Aim of the exercise: Copy the listing exactly as given. Omit every picture.

##### Input data

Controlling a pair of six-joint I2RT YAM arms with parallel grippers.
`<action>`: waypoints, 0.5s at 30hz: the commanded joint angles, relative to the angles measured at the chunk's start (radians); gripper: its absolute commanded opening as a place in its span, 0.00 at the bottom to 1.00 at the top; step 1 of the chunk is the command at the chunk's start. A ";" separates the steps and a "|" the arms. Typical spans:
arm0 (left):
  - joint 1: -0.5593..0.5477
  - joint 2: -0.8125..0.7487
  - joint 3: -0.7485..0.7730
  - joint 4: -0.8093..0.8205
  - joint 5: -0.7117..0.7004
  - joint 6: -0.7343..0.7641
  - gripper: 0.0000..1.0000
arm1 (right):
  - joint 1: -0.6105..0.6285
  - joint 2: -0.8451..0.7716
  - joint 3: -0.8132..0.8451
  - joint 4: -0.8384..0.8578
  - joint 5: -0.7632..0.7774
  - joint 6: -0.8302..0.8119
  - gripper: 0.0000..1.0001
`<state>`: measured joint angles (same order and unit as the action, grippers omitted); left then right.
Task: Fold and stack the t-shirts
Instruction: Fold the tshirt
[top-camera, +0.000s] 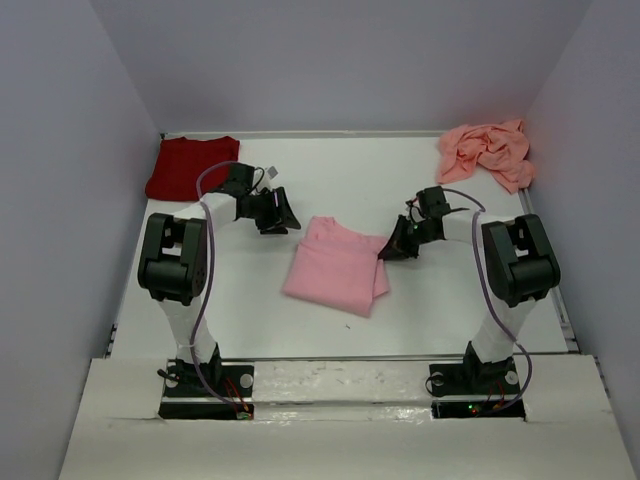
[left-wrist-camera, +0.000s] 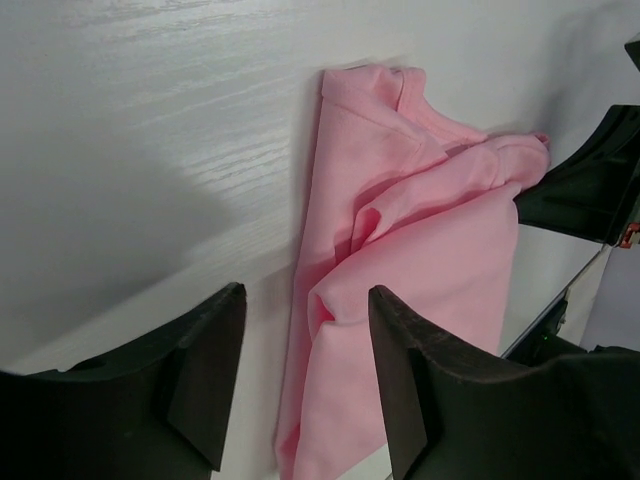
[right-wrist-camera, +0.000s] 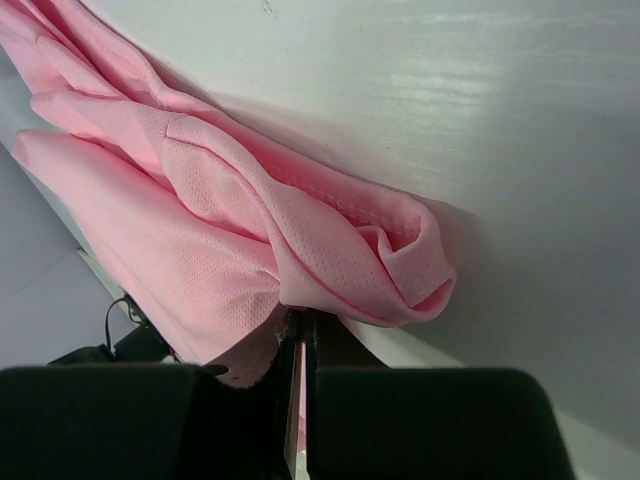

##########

Answer space:
Controlling a pair of six-joint I2RT YAM arms with parallel grippers.
`<action>`: waypoints, 0.5s at 30hz: the commanded joint angles, relative to the angles measured at the chunk's start (radians); gripper: its absolute commanded opening as a place in its span, 0.00 at the bottom to 1.00 at the top; step 1 of the chunk is the command at the chunk's start. A ";" separates the steps and a "|" the arms. Typical spans:
arm0 (left):
  - joint 1: -0.5593..0.5477
  - joint 2: -0.8125..0.7487
  - joint 3: -0.7485..0.7730
  - joint 4: -0.8093..0.8205
  - joint 5: -0.7117..0.7004
  - joint 6: -0.7343..0.7641
  - gripper: 0.0000..1.0000
arm1 (right):
  - joint 1: -0.6105..0.6285
  - joint 2: -0.8451..0.7716
  - joint 3: -0.8132..0.8451
  - joint 4: -0.8384..0.8578
  - joint 5: -0.7632..0.7774
  - joint 6: -0.8302..0.8119
  - gripper: 0.0000..1.0001
`<state>`: measured joint angles (same order and unit as the action, grippers omitted); left then right.
Task: Fold and stack the t-shirts
Instruction: Fold the tshirt
[top-camera, +0.000s] 
[left-wrist-camera, +0.000s] 
[right-wrist-camera, +0.000s] 

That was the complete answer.